**Problem**
In the entries below, find the line with "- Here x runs" and the line with "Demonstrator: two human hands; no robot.". Print those two and everything between them exactly, and nothing else.

**Supplied data**
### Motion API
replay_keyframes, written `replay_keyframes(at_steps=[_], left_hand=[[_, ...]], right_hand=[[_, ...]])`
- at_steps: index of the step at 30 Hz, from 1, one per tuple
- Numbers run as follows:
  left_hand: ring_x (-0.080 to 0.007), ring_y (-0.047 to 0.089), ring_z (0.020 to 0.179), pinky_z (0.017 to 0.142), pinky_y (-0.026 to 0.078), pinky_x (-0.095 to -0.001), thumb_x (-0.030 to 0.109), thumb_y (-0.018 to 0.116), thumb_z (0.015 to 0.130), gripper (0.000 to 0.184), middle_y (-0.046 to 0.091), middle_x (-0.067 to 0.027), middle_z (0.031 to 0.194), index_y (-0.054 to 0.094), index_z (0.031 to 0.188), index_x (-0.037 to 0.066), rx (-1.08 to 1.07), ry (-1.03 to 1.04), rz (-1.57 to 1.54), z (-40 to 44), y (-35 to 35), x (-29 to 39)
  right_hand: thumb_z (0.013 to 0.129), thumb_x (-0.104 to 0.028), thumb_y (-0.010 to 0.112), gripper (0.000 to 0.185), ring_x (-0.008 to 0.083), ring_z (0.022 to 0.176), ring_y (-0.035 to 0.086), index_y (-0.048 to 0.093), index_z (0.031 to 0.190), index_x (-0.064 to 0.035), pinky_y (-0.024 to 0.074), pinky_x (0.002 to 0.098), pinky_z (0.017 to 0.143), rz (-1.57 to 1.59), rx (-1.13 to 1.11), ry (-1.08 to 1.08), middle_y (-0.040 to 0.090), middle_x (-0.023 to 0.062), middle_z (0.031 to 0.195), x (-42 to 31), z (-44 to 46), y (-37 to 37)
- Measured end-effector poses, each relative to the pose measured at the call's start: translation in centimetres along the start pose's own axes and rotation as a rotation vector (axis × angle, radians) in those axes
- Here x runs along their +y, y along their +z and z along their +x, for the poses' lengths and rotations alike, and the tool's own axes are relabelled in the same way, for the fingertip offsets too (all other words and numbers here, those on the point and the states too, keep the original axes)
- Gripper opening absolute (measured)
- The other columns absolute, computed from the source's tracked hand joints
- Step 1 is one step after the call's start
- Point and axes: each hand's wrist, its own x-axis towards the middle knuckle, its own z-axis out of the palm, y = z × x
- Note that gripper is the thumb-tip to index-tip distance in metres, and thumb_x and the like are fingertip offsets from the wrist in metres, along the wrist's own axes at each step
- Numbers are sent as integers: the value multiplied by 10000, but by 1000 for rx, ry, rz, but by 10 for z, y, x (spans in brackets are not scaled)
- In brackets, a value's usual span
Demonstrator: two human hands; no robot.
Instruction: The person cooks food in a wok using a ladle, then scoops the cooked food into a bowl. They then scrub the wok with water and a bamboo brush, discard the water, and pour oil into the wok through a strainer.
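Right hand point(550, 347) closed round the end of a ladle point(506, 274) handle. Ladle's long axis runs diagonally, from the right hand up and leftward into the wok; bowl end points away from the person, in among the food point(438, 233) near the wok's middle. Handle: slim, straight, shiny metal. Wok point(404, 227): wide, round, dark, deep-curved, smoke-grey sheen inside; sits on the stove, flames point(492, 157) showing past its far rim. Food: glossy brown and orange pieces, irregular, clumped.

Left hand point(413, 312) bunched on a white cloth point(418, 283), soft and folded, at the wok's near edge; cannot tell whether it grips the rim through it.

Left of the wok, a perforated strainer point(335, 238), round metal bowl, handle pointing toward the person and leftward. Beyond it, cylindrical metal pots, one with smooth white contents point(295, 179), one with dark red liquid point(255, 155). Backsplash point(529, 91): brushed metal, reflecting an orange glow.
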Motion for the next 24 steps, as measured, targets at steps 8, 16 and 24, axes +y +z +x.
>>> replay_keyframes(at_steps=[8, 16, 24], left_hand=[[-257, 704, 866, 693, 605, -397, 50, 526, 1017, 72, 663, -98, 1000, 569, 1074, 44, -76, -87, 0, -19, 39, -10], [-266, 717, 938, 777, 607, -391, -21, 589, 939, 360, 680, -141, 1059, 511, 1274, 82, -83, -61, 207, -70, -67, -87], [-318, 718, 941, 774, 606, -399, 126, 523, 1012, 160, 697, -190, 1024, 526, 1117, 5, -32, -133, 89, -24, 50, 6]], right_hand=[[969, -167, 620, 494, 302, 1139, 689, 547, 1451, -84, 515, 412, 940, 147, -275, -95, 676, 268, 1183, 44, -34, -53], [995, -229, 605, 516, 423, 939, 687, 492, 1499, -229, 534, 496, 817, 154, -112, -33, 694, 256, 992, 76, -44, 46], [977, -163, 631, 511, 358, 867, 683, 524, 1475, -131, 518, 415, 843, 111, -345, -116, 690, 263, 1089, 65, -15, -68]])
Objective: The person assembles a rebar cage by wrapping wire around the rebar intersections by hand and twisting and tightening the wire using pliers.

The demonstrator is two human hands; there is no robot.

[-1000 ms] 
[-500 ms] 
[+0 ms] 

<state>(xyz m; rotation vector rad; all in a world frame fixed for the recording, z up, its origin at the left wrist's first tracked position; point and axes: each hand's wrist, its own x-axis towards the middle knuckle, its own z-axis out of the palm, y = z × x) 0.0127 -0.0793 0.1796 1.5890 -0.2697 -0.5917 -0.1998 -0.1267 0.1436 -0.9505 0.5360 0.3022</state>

**Your response**
- Here x runs along their +y, y along their +z and z along their +x, for the poses' lengths and rotations alike, and the tool's own axes are relabelled in the same way, for the fingertip offsets too (all other words and numbers here, those on the point and the states too, keep the original axes)
- Gripper opening absolute (measured)
- The other columns absolute, computed from the source's tracked hand joints
- Step 1 is one step after the call's start
- Point and axes: each hand's wrist, its own x-axis towards the middle knuckle, its own z-axis out of the palm, y = z × x
- Note that gripper is the thumb-tip to index-tip distance in metres, and thumb_x and the like are fingertip offsets from the wrist in metres, along the wrist's own axes at each step
- Numbers are sent as integers: the value multiplied by 10000, but by 1000 for rx, ry, rz, but by 10 for z, y, x (spans in brackets are not scaled)
- In brackets, a value's usual span
Demonstrator: two human hands; no robot.

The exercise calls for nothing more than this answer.